From the above discussion, the key ingredient that determines the nuclear radius of \(^{31}\)F is considered to be the energy gap between the \(p_{3/2}\) orbit and the \(f_{7/2}\) orbit in \(^{30}\)F. The formation of the halo structure in \(^{31}\)F depends on whether the energy gap is large enough to overcome the energy loss of the nucleon-nucleon interaction part. This situation in general occurs for systems that the valence particle orbitals are inverted, i.e. a smaller angular momentum orbit lies below a higher angular momentum orbit. As the energy gap decreases, neutrons begin to occupy the orbit with the higher angular momentum, and the nucleon-nucleon interaction part gives larger contribution to overcome the energy loss from the gap. As a result, the radius becomes small even for a small separation energy. We consider this mechanism is a novel anti-halo effect.

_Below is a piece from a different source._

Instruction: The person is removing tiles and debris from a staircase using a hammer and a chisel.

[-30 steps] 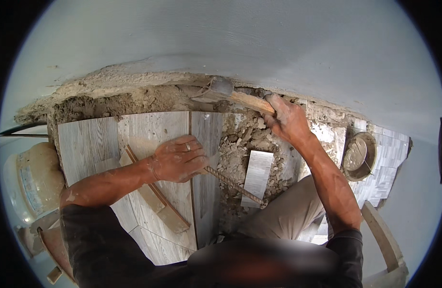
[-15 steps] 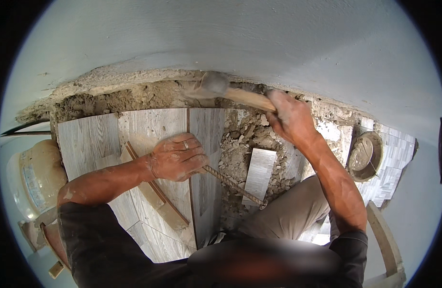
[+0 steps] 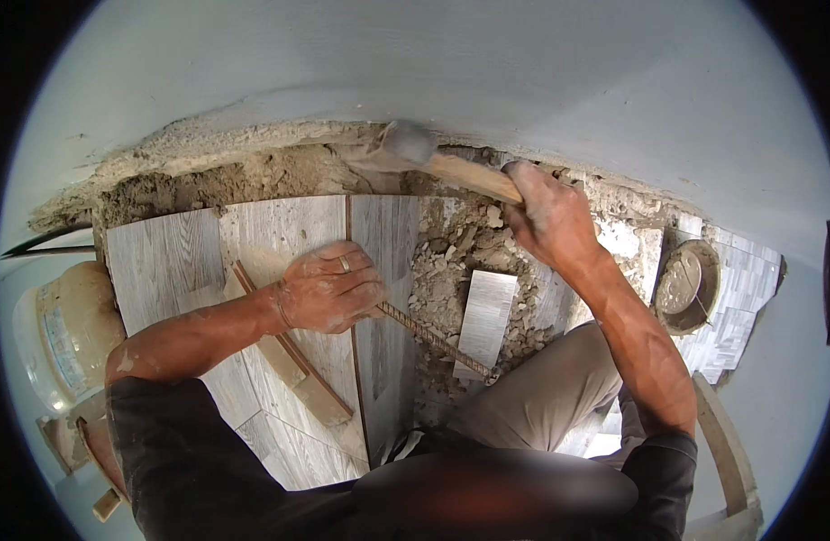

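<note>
My left hand (image 3: 332, 287) is closed around a ribbed steel bar (image 3: 433, 341), just above the grey wood-look floor tiles (image 3: 293, 221). One end of the bar points down and right, over a loose narrow tile piece (image 3: 485, 311). In my right hand (image 3: 555, 216) is the wooden handle of a hammer (image 3: 474, 176). Its metal head, blurred by motion, is at the rough broken strip (image 3: 244, 180) along the wall's base. What lies directly behind the head is hidden.
Broken rubble (image 3: 442, 270) lies between the tiles and my bent knee. A wooden strip (image 3: 293, 370) rests on the tiles. To the left stands a whitish bucket (image 3: 72, 334); to the right, a round bowl (image 3: 687, 287) with grey mix. The pale wall (image 3: 415, 63) curves across the far side.
The blurred hammer head is slightly higher in the picture, with the handle shifted a little. My left hand keeps its grip on the steel bar and has barely moved.
</note>
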### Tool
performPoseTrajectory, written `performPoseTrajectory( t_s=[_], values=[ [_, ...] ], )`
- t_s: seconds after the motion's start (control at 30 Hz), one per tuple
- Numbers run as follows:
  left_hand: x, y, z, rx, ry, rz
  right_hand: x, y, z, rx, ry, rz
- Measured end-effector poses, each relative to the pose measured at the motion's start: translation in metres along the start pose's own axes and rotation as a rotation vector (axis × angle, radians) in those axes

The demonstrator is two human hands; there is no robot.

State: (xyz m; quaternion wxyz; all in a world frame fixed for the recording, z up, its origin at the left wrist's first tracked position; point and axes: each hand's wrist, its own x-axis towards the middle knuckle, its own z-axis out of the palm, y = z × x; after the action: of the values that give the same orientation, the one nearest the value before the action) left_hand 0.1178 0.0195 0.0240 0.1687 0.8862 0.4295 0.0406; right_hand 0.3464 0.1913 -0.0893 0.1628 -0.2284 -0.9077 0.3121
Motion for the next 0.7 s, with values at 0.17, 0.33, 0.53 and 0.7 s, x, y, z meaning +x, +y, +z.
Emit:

Finally, in addition to the anti-halo effect, we investigate the possibility of the di-neutron like localization in \(^{31}\)F. The correlation between the neutron-neutron distance \(r_{12}^\mathrm{rms} \equiv \sqrt{ \langle {\varvec{r}}_{12}^{2} \rangle }\) and distance from the core to the center of mass of valence neutrons \(R_{c}^\mathrm{rms} \equiv \sqrt{ \langle {\varvec{R}}_{c}^{2} \rangle }\) is shown in Fig. 3. If the ratio of \(r_{12}^\mathrm{rms}\) to \(R_{c}^\mathrm{rms}\) deviates from the line, for example, in the case of a small \(r_{12}^\mathrm{rms}\) and a large \(R_{c}^\mathrm{rms}\), the neutrons are supposed to have a di-neutron like localization. However, the correlation becomes very strong as \(r_{xy} = 0.997\), which is almost the liner correlation, and it is difficult to find a possibility of the di-neutron like localization for the parameter sets of this calculation.

4 Summary

We study the structure of \(^{31}\)F, which is the dripline nucleus of the fluorine isotopes, using COSM with GEM in a \(^{29}\)F+n+n three-body model. Since there is an ambiguity to determine the \(^{29}\)F+n potential, the strength parameter of WS can be changed by keeping the consistency for \(^{31}\)Ne and \(^{30}\)F. The correlation analysis is performed from the results using the 12 different parameter sets by keeping the consistency. As a result, we found that a key ingredient to determine the nuclear radius of \(^{31}\)F is the energy gap between the \(p_{3/2}\) orbit and \(f_{7/2}\) orbit in \(^{30}\)F. This is considered as a general condition for other nuclei near the dripline, where the valence orbits are inverted, and it is expected that the cross over of the halo structure and the occurrence of the anti-halo effect can be determined by the energy gap between these inverted valence orbits.